• Requirement: In the records below, find the line with "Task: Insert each", then retype it and every following line exactly, stopping after the line with "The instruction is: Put". Leave the pictures out.

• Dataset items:
%%

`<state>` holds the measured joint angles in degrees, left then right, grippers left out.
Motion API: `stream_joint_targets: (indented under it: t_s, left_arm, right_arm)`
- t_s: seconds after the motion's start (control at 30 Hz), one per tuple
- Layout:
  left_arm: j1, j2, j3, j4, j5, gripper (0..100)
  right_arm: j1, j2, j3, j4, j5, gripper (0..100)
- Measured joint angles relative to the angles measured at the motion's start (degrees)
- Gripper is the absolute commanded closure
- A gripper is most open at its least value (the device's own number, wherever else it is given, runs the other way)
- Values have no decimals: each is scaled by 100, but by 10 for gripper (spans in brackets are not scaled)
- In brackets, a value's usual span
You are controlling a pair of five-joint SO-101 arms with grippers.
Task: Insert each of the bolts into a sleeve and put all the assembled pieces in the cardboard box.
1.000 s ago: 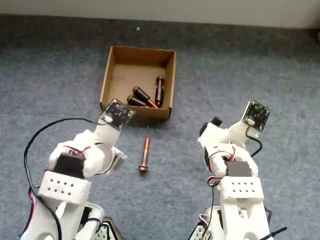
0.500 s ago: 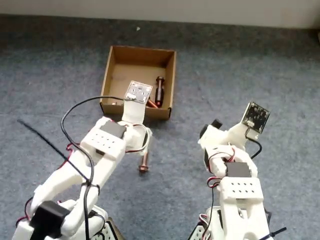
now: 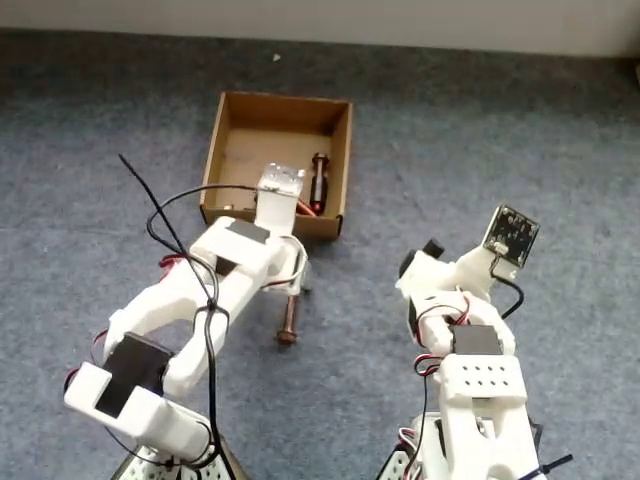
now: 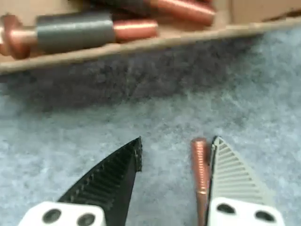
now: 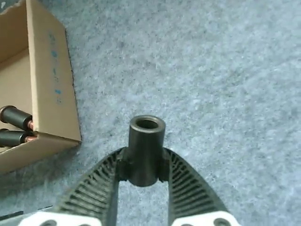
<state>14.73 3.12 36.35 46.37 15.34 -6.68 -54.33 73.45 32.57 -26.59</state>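
A copper bolt lies on the grey carpet just in front of the cardboard box. My left gripper is open and low over the bolt's far end. The bolt runs along the inner side of the white finger, with the black finger well apart from it. Assembled bolt-and-sleeve pieces lie inside the box, one near its right wall. My right gripper is shut on a dark sleeve, held upright with its bore showing, to the right of the box.
Grey carpet covers the whole floor around the box. The left arm stretches diagonally over the carpet and hides the box's front wall. The right arm stays folded at the lower right, with open carpet beyond it.
The left arm has unfolded and stretched forward from the lower left toward the box, bringing its open gripper down over the bolt. The right arm and its sleeve have not moved.
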Motion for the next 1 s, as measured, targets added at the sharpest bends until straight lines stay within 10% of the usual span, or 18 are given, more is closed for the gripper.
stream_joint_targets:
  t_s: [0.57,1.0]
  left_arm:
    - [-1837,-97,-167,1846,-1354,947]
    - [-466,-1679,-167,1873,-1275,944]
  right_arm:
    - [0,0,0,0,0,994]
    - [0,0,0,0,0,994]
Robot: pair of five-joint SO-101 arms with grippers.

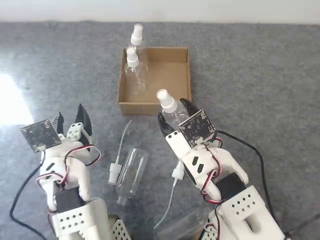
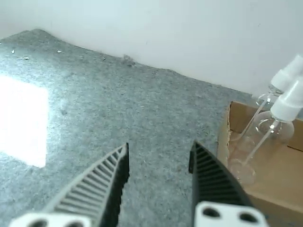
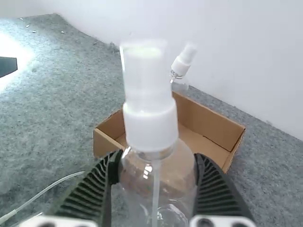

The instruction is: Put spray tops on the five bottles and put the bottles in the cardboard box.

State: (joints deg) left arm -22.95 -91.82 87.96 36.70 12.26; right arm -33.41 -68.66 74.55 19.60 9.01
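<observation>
Surface: grey fuzzy mat (image 1: pixel 260 75) is covering the table, and a bright patch of light (image 1: pixel 10 105) is shining on it beside the left arm.
Room: a white wall (image 2: pixel 165 33) is standing behind the mat.
Box: the cardboard box (image 1: pixel 152 107) is sitting open at the far middle of the mat.
In the box: two capped bottles (image 1: pixel 136 75) are standing up on its left side, one behind the other, with their white tops pointing up.
Held bottle: the clear held bottle (image 3: pixel 154 179) is standing tall, with its spray top at the upper end. It is just in front of the box's near wall.
Right gripper: the right gripper (image 1: pixel 174 112) is squeezing the held bottle's round body from both sides.
Left gripper: the left gripper (image 2: pixel 160 149) is hanging over bare mat with its fingers spread apart, and nothing is sitting between them.
Lying bottle: an uncapped bottle (image 1: pixel 131 172) is lying between the arms. Its long side is running near to far, and its neck is pointing toward the arms.
Loose tops: one loose spray top (image 1: pixel 115 172) is lying just beside it, and its thin tube is pointing toward the box. A second spray top (image 1: pixel 177 174) is lying by the right arm.
</observation>
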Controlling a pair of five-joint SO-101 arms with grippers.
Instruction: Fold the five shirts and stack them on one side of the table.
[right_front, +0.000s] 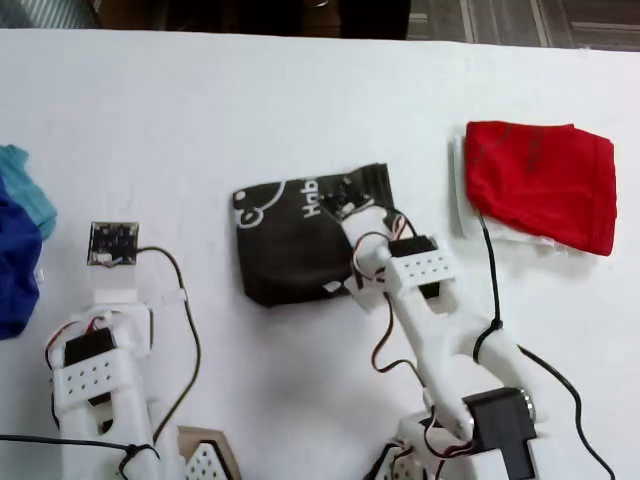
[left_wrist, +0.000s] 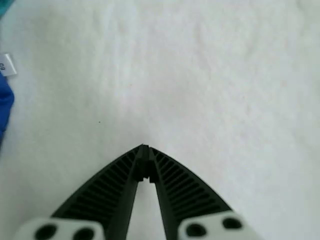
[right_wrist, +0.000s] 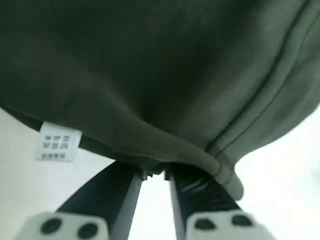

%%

• Task output:
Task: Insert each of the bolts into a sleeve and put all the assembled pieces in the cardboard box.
1.000 s ago: 
0.500 s ago: 
now: 
now: 
now: 
<state>14.73 3.12 36.35 46.37 15.34 -6.68 -54.33 73.45 32.57 -26.59</state>
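A copper bolt lies on the grey carpet just in front of the cardboard box. My left gripper is open and low over the bolt's far end. The bolt runs along the inner side of the white finger, with the black finger well apart from it. Assembled bolt-and-sleeve pieces lie inside the box, one near its right wall. My right gripper is shut on a dark sleeve, held upright with its bore showing, to the right of the box.
Grey carpet covers the whole floor around the box. The left arm stretches diagonally over the carpet and hides the box's front wall. The right arm stays folded at the lower right, with open carpet beyond it.
The left arm has unfolded and stretched forward from the lower left toward the box, bringing its open gripper down over the bolt. The right arm and its sleeve have not moved.
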Motion for the next 1 s, as measured, targets added at the sharpest bends until straight lines stay within 10% of the usual span, or 18 are given, more is closed for the gripper.
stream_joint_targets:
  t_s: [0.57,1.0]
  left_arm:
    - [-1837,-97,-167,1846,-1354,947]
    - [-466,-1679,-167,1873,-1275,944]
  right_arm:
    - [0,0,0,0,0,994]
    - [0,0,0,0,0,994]
Robot: pair of five-joint SO-101 arms with grippers.


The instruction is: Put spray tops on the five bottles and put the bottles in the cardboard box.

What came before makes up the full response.